◆ Data shown
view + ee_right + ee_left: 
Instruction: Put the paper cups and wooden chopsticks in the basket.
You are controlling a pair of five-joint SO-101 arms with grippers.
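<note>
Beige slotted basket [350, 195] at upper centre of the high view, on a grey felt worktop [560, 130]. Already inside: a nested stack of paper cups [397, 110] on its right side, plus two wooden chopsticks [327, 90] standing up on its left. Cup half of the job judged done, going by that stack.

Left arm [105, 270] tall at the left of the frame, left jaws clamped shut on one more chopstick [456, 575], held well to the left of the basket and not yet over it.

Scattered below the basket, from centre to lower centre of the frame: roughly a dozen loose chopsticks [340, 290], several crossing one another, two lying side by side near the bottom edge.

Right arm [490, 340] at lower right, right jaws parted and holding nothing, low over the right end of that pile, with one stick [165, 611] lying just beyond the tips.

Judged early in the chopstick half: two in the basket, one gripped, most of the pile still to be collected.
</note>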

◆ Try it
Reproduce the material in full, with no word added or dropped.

◆ Completed exercise
view + ee_right + ee_left: 
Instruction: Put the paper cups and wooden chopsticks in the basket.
You are controlling a pair of five-joint SO-101 arms with grippers.
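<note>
Beige slotted basket [350, 195] at upper centre of the high view, on a grey felt worktop [560, 130]. Already inside: a nested stack of paper cups [397, 110] on its right side, plus two wooden chopsticks [327, 90] standing up on its left. Cup half of the job judged done, going by that stack.

Left arm [105, 270] tall at the left of the frame, left jaws clamped shut on one more chopstick [456, 575], held well to the left of the basket and not yet over it.

Scattered below the basket, from centre to lower centre of the frame: roughly a dozen loose chopsticks [340, 290], several crossing one another, two lying side by side near the bottom edge.

Right arm [490, 340] at lower right, right jaws parted and holding nothing, low over the right end of that pile, with one stick [165, 611] lying just beyond the tips.

Judged early in the chopstick half: two in the basket, one gripped, most of the pile still to be collected.
</note>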

No additional output will be produced.